# [Assignment]
Each line below must be transcribed with no word changed.

# [Data section]
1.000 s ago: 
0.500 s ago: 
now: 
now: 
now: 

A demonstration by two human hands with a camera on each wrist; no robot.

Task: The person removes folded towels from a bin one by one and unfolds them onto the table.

# [Your response]
1.000 s ago: 
0.500 s ago: 
now: 
now: 
now: 

A demonstration by two human hands with a camera on each wrist; no robot.

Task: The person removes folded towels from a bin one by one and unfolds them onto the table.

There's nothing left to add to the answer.